Beichner RJ. The SCALE-UP Project: A student- centered active learning environment for undergraduate programs.  Beichner describes the SCALE-UP classroom designed for studio-style active learning for large classes, enabling collaboration between students and interaction with faculty.  This review describes development, affordances, and design features including circular tables, multiple sight lines for projected information, and technology that allows a group’s work to be shown to the class.

Soneral PA, Wyse SA (2017). A SCALE-UP mock-up: Comparison of student learning gains in high- and low-tech active-learning environments. LSE 16: ar12. Sonerel and Wise compared a specifically designed and technologically sophisticated SCALE-UP classroom to a more inexpensive and low-tech Mock-Up classroom to determine what classroom features impact student performance and attitudes.  Student performance was equivalent or better in the Mock-Up classroom compared to the SCALE-UP Classroom.  Students perceived that group interaction and whiteboards enhanced their learning.  In contrast students rated the technology as less important.  The paper suggests practical ways to adapt current classrooms to set the stage for collaborative and active learning.

Knaub AV, Foote KT,  Henderson C, Dancy M, Beichner RJ (2016).
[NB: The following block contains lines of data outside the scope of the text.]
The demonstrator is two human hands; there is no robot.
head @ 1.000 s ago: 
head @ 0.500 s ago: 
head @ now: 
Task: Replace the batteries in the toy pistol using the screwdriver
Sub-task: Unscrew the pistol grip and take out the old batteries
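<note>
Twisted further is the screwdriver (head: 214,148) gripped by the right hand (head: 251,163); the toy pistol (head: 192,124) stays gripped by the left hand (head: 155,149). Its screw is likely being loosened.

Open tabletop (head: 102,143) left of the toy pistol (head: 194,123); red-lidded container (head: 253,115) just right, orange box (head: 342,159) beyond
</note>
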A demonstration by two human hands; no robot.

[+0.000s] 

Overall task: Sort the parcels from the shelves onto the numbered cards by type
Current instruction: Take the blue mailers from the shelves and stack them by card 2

Get a room: the role of classroom space in sustained implementation of studio style instruction. International Journal of STEM Education 3, 8. doi:10.1186/s40594-016-0042-3.  Knaub et al. survey faculty, staff, and/or administrators at 21 institutions that have implemented SCALE-UP classrooms.  They review specific room features as helpful, non-essential, or unhelpful.  The article also provides practical advice on how to create SCALE-UP classrooms, faculty professional development/support, and the variations in implementation strategies.
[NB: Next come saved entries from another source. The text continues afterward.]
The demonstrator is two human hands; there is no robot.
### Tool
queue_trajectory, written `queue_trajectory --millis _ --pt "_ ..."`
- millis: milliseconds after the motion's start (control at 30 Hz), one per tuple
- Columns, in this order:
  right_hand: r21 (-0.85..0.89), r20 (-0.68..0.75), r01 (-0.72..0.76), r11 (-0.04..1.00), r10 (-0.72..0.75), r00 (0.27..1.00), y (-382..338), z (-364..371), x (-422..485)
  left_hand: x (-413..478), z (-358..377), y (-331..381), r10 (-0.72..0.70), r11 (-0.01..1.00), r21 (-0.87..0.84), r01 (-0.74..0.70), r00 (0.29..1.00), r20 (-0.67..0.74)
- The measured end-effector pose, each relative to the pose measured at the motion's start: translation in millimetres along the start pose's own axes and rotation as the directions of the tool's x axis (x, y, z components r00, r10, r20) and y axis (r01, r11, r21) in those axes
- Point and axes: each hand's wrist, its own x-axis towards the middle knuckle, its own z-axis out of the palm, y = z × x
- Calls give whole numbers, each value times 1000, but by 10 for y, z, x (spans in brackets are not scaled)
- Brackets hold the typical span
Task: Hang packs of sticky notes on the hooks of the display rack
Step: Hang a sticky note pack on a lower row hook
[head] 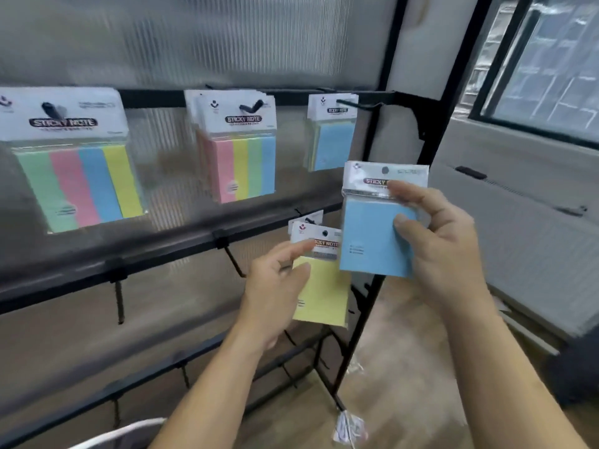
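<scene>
View from a head camera, looking down at 2 bare hands in front of a black display rack [162,251] backed by ribbed clear sheeting.

The right hand [444,247] pinches a blue pack of sticky notes [369,238] by its right edge, thumb on the front and fingers curled over the header. The pack is upright and faces the viewer, with its punched hanging hole clear at the top, likely so it can be lined up with a hook.

The left hand [275,286] grips a yellow pack [324,296] lower down, thumb and forefinger closed on its left side at the header. This pack is level with the middle rail, just in front of another small pack [306,220] hanging there. The blur makes it hard to tell whether the yellow pack is already on that hook or only held against it.

On the top rail [152,98], 3 hooks are loaded: a large 4-colour pack [77,183] at left, a stack of 4-colour packs [243,163] in the middle and small blue packs [334,144] at right. That right hook is the likeliest home for the blue pack.

2 bare hooks [234,262] [120,303] jut from the middle rail to the left of the hands. The rack's slanted side post [366,306] stands close behind the hands and could catch a pack. A crumpled clear wrapper [350,427] lies on the floor.
</scene>
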Motion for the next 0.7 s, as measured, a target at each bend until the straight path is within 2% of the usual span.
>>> queue_trajectory --millis 100,400,533,700 --pt "28 51 73 997 -74 996 49 -49 444 252 192 -38 1 1000 -7 -1 999 -39" --pt "155 163 130 979 -155 974 309 -99 1288 604 519 -39 -53 995 -98 35 980 -190" --pt "192 245 164 967 -209 947 413 -146 1500 683 703 -61 -55 997 -65 38 959 -279" --pt "248 354 139 959 -223 908 552 -160 1652 712 844 -40 -52 999 -24 47 938 -343"
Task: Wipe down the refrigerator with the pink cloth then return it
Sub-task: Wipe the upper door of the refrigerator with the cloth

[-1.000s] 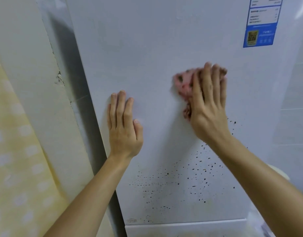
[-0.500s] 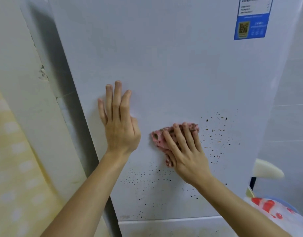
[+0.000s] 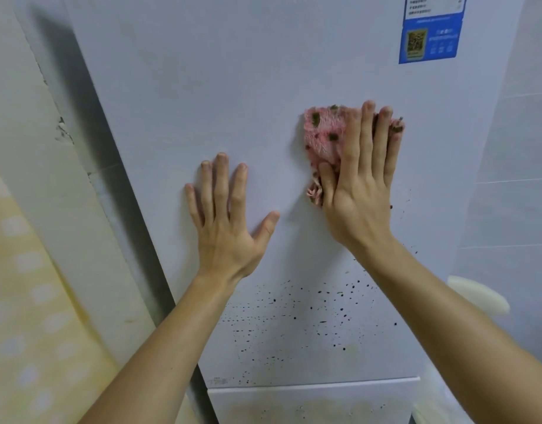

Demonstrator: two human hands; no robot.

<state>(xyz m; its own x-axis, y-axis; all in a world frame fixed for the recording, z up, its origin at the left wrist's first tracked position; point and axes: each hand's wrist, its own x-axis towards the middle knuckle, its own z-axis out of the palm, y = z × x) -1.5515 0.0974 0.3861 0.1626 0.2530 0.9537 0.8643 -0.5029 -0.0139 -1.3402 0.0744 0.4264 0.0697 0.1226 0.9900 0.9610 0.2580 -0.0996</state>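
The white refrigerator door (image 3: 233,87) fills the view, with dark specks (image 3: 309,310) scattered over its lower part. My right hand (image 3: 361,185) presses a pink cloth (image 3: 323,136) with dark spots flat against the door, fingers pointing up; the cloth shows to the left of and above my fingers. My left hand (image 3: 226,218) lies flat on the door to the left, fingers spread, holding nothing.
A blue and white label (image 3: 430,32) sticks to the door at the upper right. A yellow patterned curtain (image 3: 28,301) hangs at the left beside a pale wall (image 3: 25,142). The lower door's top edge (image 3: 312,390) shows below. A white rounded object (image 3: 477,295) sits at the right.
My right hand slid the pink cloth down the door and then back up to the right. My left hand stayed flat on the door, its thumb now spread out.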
Stoltzfus JR, Libarkin J (2016). Does the room matter? Active learning in traditional and enhanced lecture spaces. LSE 15: ar68. Stoltzfus and Libarkin compared traditional lecture hall to a SCALE-UP room for two different sections of an integrative biology course for non-majors.  Both sections had significant active learning in the context of the flipped classroom and had the same instructor.  A multiple-choice quiz of 8 items of course content was administered at the beginning of the course (pre-test) and at the end of the course (post-test).  There were no observed differences in each section’s performance on these tests. The students in both sections reported a similar amount of instructor-student interaction.  The authors  propose that this equality in interaction may explain the similar learning between the sections despite the differences in classroom environment.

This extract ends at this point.